By neal, 5 weeks ago, ,

Given the numbers

$1, 2, \dots, 20$

, you want to choose some subset of these numbers such that no number you choose is divisible by any other number you choose. What's the largest subset you can get?

One simple idea is to choose all the primes: 2, 3, 5, 7, 11, 13, 17, and 19, leading to a subset of size 8. But you can do better! Try to figure out the solution yourself before reading below.

For 1292F - Nora's Toy Boxes from Round 614 Div. 1, after you make several observations and pull out a sick counting DP, you get a solution that is

$\displaystyle \mathcal{O} \left (N^2 \cdot 2^S \right )$

, where $S$ is the number of values in our array $A$ that are 1) not divisible by any other value in $A$ and 2) have at least two other values in $A$ divisible by it. (These are the only values we should consider using as $a_i$ in the operation described in the problem.) So what is that time complexity really?
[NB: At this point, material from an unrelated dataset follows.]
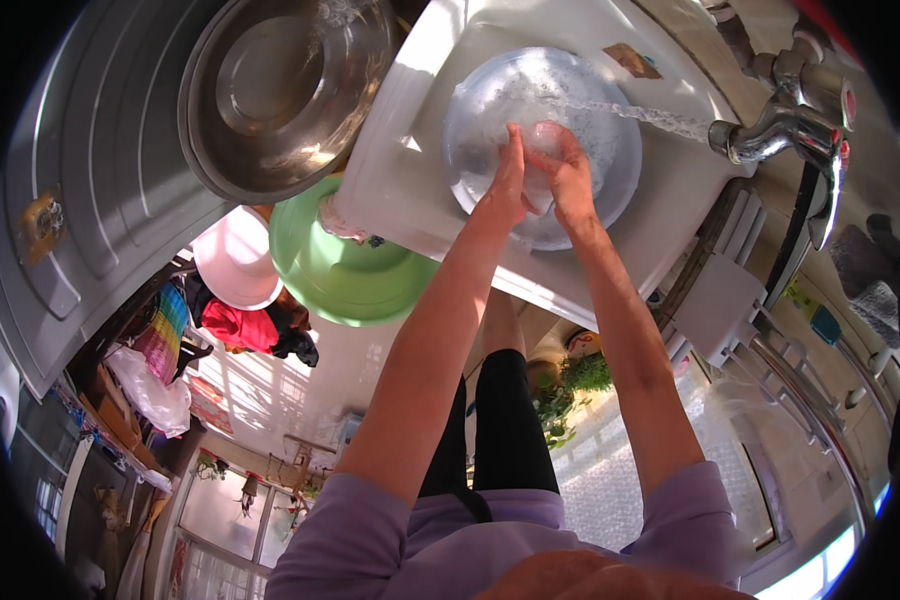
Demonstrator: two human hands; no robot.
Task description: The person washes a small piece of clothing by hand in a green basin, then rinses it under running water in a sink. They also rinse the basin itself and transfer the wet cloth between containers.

Don't worry if you haven't actually read or tried to solve the problem. In the rest of this post I'll focus on this question: out of all subsets of

$1, 2, \dots, N$

, what is the maximum possible value of $S$? I'll show that we can attain a precise bound of

$\displaystyle \frac{N}{6}$

.

Let's call the numbers that satisfy our constraints above special. First, since each of our special numbers needs to have two other multiples in $A$, any special number $x$ must satisfy

$3x \leq N$

, so

$\displaystyle x \leq \left \lfloor \frac{N}{3} \right \rfloor$

. So we should just find the maximum subset of

$\displaystyle 1, 2, \dots, \left \lfloor \frac{N}{3} \right \rfloor$

such that no number in our subset divides another, and then we can add every number greater than

$\displaystyle \left \lfloor \frac{N}{3} \right \rfloor$

to ensure that we hit the second requirement of at least two multiples for each.

With

$N = 60$

in our case, this leads to the problem described above: given the numbers

$1, 2, \dots, 20$

, what is the largest subset of these numbers we can choose such that no number we choose is divisible by another number we choose? The answer turns out to be 10. First we provide a simple construction: choose

$11, 12, \dots, 20$

. (We can also generalize this: for

$1, 2, \dots, K$

$\displaystyle \left \lceil \frac{K}{2} \right \rceil$

.)

Now we need to prove that this is the maximum possible. We can do this by building the following chains of numbers:

• 1 — 2 — 4 — 8 — 16
• 3 — 6 — 12
• 5 — 10 — 20
• 7 — 14
• 9 — 18
• 11
• 13
• 15
• 17
• 19

Every number occurs in exactly one chain, and we can never take two numbers from the same chain. So our subset can't be larger than the number of chains, which is again exactly 10. (In general it's the number of odd numbers up to $K$, which is again

$\displaystyle \left \lceil \frac{K}{2} \right \rceil$

.)

So in the general case, the maximum value of $S$ is exactly

$\displaystyle \left \lceil \frac{\left \lfloor \frac{N}{3} \right \rfloor}{2} \right \rceil = \left \lfloor \frac{N + 3}{6} \right \rfloor$

, meaning the algorithm has a complexity of

$\displaystyle \mathcal{O} \left (N^2 \cdot 2^{\frac{N}{6}} \right )$

.

Thanks scott_wu for discussing and thinking through this problem.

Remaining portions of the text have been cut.